Dr. Burrows performs surgery at the Pequot Health Center not far from his farm. His farming and his medicine are both at the forefront of national trends: cutting-edge surgical services at L+M, and locally grown produce, which is part of a national movement to reduce the transportation costs of bringing food to the table, as well as making produce more nutritious and better tasting.

“They have compared pasture-raised eggs to industrial eggs, where the chickens are grown in cages and fed just one diet of grains,” says Burrows. “The pasture-raised eggs have three or four times the Vitamin A, they have six or seven times the beta carotene, a third more omega three, and one-third less cholesterol, because the chickens are exercising, so their body cholesterol is lower.”

Burrows can often be seen collecting eggs in the early morning or examining the 500 tomato plants and other vegetables around the farm. He can shake a container of food pellets and his Shetland sheep come running; he has them shorn each year and sells the wool.

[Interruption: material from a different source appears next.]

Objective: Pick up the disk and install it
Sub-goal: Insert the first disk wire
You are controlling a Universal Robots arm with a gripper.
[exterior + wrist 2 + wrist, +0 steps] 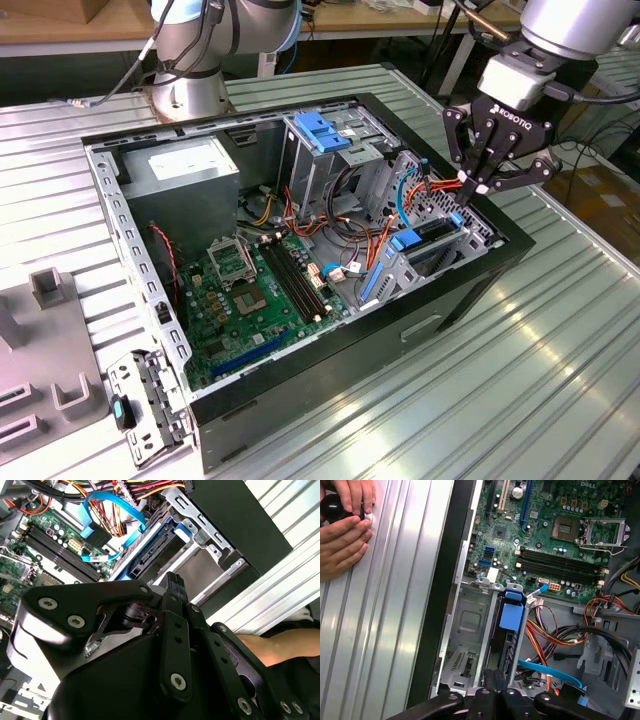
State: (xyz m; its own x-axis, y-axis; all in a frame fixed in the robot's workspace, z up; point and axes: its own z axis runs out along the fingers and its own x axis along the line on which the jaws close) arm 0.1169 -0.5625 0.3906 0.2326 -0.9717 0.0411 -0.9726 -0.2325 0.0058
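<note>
The disk [437, 232] stands on edge in the drive bay at the open computer case's corner, on the exterior view's right. Blue rails run along its sides, and a blue tab [512, 616] caps the end facing the motherboard. In both wrist views it is a dark slab [150, 557] [501, 645] between metal bay walls. My gripper [468, 185] hangs just above the disk's outer end, shut, with fingertips pressed together and nothing between them. The fingertips [495, 676] sit right at the disk's end; whether they touch it I cannot tell. My gripper [173, 580] also appears in the second wrist view.
The case [480, 290] lies open on a ribbed metal table. Inside are the motherboard [250, 290], a grey power-supply box [185, 165], a metal cage with a blue handle [325, 130] and loose cables [420, 185]. A person's hands [342, 525] rest on the table beside the case.
</note>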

All things told, Burrows says he loves living close to the land and watching the farm change each day as the seasons progress.

“I don’t do it just for fun,” he says of the farming. “I could have fun going fishing every day. But it’s a lifestyle that I respect and enjoy.”

The good news for L+M employees and area residents: Burrows will be selling his eggs at the Farmer’s Market, beginning June 6 and held each Wednesday on Montauk Avenue across from the hospital. But get there early. Just like the refrigerator in his barn, these eggs won’t last long.